● **Exercise**: Both the line below containing "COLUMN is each" and the line containing "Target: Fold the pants", along with every line between them, should be repeated exactly; no other line belongs in the answer.
§ §
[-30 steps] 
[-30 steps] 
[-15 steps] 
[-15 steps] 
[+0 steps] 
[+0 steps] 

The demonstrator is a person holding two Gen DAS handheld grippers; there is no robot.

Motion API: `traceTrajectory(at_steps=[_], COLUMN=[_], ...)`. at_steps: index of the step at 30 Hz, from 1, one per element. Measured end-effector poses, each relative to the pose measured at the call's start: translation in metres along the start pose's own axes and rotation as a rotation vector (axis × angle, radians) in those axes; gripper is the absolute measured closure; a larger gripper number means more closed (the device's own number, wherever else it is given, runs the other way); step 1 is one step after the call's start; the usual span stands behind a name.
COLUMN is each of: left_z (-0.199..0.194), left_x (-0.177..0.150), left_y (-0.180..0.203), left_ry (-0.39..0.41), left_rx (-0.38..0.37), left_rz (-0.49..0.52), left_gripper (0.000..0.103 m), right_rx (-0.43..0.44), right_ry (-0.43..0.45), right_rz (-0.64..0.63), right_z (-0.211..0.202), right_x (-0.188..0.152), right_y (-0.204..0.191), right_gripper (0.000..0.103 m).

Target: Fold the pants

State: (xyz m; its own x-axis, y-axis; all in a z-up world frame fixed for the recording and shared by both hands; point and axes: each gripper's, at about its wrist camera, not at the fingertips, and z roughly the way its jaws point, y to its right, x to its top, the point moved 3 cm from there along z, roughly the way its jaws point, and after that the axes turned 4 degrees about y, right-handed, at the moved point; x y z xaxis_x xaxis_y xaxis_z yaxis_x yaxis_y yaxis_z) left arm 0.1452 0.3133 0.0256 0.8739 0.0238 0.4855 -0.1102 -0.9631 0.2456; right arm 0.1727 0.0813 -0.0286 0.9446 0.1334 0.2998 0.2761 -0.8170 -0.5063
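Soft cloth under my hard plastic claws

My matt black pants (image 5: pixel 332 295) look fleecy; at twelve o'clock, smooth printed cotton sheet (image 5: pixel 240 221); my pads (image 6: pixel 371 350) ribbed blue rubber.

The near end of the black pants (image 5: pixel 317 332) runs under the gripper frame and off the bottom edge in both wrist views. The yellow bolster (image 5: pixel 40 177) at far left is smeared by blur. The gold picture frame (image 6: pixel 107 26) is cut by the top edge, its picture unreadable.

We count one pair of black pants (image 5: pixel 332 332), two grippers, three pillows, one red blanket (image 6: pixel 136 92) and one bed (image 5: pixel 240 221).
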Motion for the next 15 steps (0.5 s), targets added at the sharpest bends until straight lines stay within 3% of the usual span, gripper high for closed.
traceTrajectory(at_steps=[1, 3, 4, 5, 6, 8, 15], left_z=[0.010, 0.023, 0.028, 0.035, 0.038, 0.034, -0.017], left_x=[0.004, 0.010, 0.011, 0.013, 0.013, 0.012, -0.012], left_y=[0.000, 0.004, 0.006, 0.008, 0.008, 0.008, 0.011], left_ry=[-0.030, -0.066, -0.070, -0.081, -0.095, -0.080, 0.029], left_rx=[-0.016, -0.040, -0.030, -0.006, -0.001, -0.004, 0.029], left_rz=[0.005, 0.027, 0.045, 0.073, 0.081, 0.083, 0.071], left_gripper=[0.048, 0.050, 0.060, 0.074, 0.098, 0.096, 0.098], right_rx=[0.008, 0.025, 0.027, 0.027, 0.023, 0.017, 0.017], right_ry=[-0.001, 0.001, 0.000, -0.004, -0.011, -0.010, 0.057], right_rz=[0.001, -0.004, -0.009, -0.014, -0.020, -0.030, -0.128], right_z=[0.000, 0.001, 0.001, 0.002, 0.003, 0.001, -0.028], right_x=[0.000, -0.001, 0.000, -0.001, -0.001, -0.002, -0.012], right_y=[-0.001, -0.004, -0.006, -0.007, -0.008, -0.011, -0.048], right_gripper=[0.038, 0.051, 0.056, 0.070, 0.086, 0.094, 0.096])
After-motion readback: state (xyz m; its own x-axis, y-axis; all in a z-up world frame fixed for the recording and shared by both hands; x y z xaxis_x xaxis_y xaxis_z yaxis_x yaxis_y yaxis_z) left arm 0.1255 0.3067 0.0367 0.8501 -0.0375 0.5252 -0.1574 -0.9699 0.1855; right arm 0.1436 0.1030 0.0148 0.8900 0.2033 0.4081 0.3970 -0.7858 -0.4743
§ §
● **Solution for this problem**:
COLUMN is each of: left_z (-0.199..0.194), left_x (-0.177..0.150), left_y (-0.180..0.203), left_ry (-0.39..0.41), left_rx (-0.38..0.37), left_rz (-0.49..0.52), left_gripper (0.000..0.103 m), right_rx (-0.43..0.44), right_ry (-0.43..0.45), right_rz (-0.64..0.63), right_z (-0.211..0.202), right_x (-0.188..0.152), right_y (-0.204..0.191), right_gripper (0.000..0.103 m).

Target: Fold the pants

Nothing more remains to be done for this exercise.